The 1% take opulence for granted. Their consumption is limited only by their own imagination, not lack of resources. These people all have way more money than they can spend, and most of what they own, makes money, so they keep getting richer, no matter how much they spend. Still, they need a robust economy way more than you do. They need the economy, because the economy protects them from us. They use it to keep the riffraff in line. At the top of the economy, profit has less to do with making money, than it does with maintaining order, stability, and growth.

 

Order matters at the top. As solid, and resilient as our economic system seems, the 1% knows that without strict discipline, the capitalist system would collapse like a house of cards. Those 1%ers, who have become accustomed to opulence, know that the rest of us would lynch them if we knew how bad they were fucking us. So we must have cops, and standing armies, who will shoot to kill anyone who steps out of line. That’s what “order” means.

 

That’s why the military industrial complex, and the prison industrial complex form such a large part of our economy. Even though these endless stupid wars we get into, and the money we spend keeping millions of people in prison for drugs, seems like a tremendous waste of resources to the rest of us, to the 1% who control this economy, it is more important to punish disobedience, no matter how pointless and arbitrary the rule, than it is to reward obedience. The 1% never skimp on the guns, bombs, soldiers or cops.

 

All of those cops and soldiers need to get paid. That gets expensive, even for the 1%, so they make sure that we pay them. When the government has enough money from taxing working people to pay for enough cops, guns and soldiers to keep everyone in line, they call that “stability”. When we pay for our own oppression, and their protection, “order” becomes profitable, and self-sustaining, resulting in “stability”.

 

Even though we, the 99%, pay for those cops, soldiers and armaments, they invariably serve the interests of the 1%, and the 1% always find something for them to do. It’s not pretty, but it keeps them busy. The 1% likes to keep the rest of us busy too, and that isn’t pretty either. Whether its drilling for oil in the Gulf of Mexico, contaminating groundwater in rural PA with fracking chemicals, or removing mountaintops in WV, its all ugly work, and doing it doesn’t make us any more attractive.

 

The 1% need to keep this economy growing, because that’s how they keep us busy. They give us jobs and incomes to keep us from killing them, and turn us into obedient servants. As the population grows, as unrest grows, as dissatisfaction grows, as anger grows, so too must the economy. Every year the pressure to earn money must increase, because that pressure, more so than the cops and soldiers, serves to maintain order and stability, by keeping us busy. As more people compete for fewer resources, the amount of resources necessary to maintain order and stability increases as well, so growth insures stability.

 

You see, to the 1%, the rest of us just look like so many goats and sheep. We are just livestock to them. For them, the economy acts as a domestication program.
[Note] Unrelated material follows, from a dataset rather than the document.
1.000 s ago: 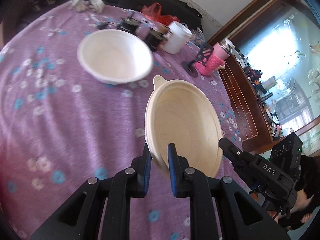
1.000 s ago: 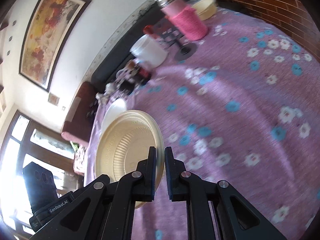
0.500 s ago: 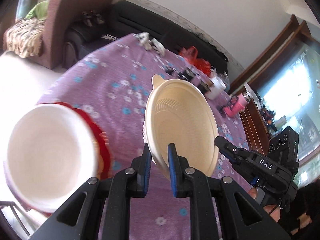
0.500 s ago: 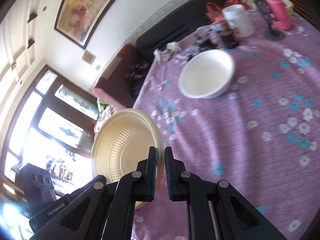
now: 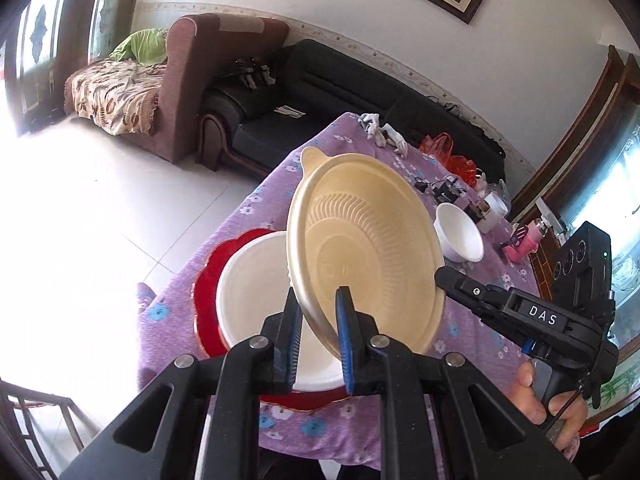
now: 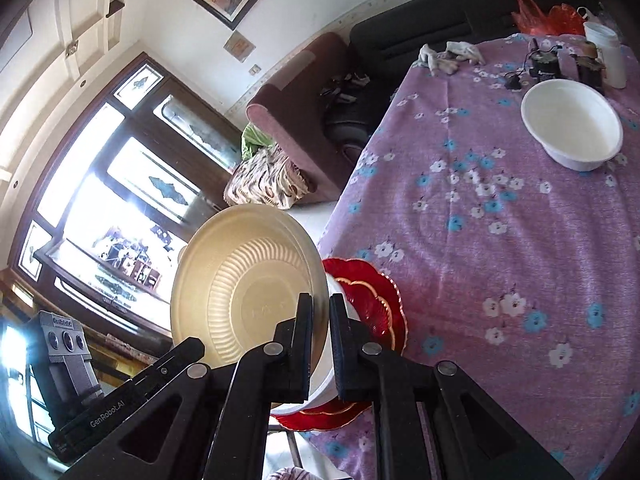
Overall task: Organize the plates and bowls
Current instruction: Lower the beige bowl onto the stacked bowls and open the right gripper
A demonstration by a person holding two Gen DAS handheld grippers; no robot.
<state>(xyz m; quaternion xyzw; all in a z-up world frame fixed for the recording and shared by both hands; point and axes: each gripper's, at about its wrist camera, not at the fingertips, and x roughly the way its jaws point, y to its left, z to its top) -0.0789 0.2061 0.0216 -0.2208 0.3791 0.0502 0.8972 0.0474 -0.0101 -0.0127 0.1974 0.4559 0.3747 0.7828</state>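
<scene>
Left gripper (image 5: 318,336) clamped on the near rim of a tan bowl (image 5: 364,248), blue pads nearly together with only the thin rim between them. Right gripper (image 6: 320,344) pinched, almost fully closed, on the same tan bowl (image 6: 244,284) at its opposite edge. Held tilted on edge in the air between the two tools, ribbed inside turned toward the left camera, ribbed underside toward the right camera, small tab at the top in the left view. Hung over the worktop's (image 6: 500,240) corner, above and partly in front of a white bowl (image 5: 252,292) seated in a red plate (image 5: 208,304) with a scalloped gilt rim. In the right view, red plate (image 6: 372,292) showing beside the tan bowl, with a strip of the white bowl (image 6: 324,380) visible between the gripper's fingers. Second white bowl (image 6: 572,124) resting well apart, toward the far end of the purple flowered cloth, near a white jar (image 6: 608,56), some dark gadgets and a pink flask (image 5: 524,240). Hand (image 5: 548,404) seen wrapped around the right tool's handle at the lower right of the left view.
</scene>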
As long as they can keep the economy rolling along, we will do whatever they want. We’ll go to school to learn the material, at our own cost, then take an unpaid internship to acquire the skills, and then beg them to hire us, and accept whatever they offer. It took no small amount of effort to reduce us to this level of submissiveness and obedience, and they’ve been at it for some time.

 

Flexibility” they call it. We have a very “flexible” workforce here in the US. We’ll do pretty much anything for a job. Relocate? No problem, Pay cut? Sure, I’m a team player. No benefits? OK, I’m healthy enough. Unpaid overtime? Yeah, I always give 110%, just because I love my job, no matter how bad it sucks. How did it come to this? When did Americans turn into such pathetic little boot-licks, and why?

 

The economy did this to us. The 1% uses the global economy to make us more obedient, docile, and trusting, all of the traits you might look for in a dog. The 1% has exploited the resources of the world, laid waste to the global ecosystem, and expropriated the content of our lives, for the primary purpose of domesticating the human race, to make us into obedient servants. The 1% uses the economy to turn us, the wolf at their door, into the dog tied up in their yard..

 

It takes a lot of energy to keep us all busy, and we destroy a lot of the environment in the process, but to the 1%, that is a small price to pay for the order, stability and security that a robust economy provides them. That’s why the 1% completely fails to address global climate change. We don’t burn so much energy because we need it to live decent lives, we burn so much energy because they need it, to control our lives. To the 1%, the 99% represents a much more immediate threat than global climate change. So, for the 1%, order, stability, and growth will always take precedence over the environment.

 

Despite the fact that all money flows toward the 1%, we must understand that the vast majority of economic activity in the world is not about making the 1% richer, the purpose of most economic activity is to keep us all too busy, and too dependent, to challenge or even question their power. As long as we stay focused on money, and will settle for a paycheck, we remain loyal servants of the 1%.

 

That’s why the 1% get so concerned about the unemployment rate. None of them work at jobs, but for them, full employment means order, stability, and growth. Order, stability and growth may sound like good things, but you should always remember what they mean. “Order” means everyone does what they are told, and almost nobody dares to step out of line. “Stability” means that tomorrow, everyone will get up in the morning and do it again, just like today, yesterday, last week, last month or last year, even though we all hate doing it and its destroying the planet. “Growth” means that every year you will pay more, and work harder for less.

 

This human domestication program they call “the economy” produces order, stability and growth, for the 1%, at the expense of the environment, our quality of life, and our humanity. Neither our lives nor our environment will improve as long as we continue to serve their interests. That’s a view of the economy, from the perspective of the 1%, that’s On The Money.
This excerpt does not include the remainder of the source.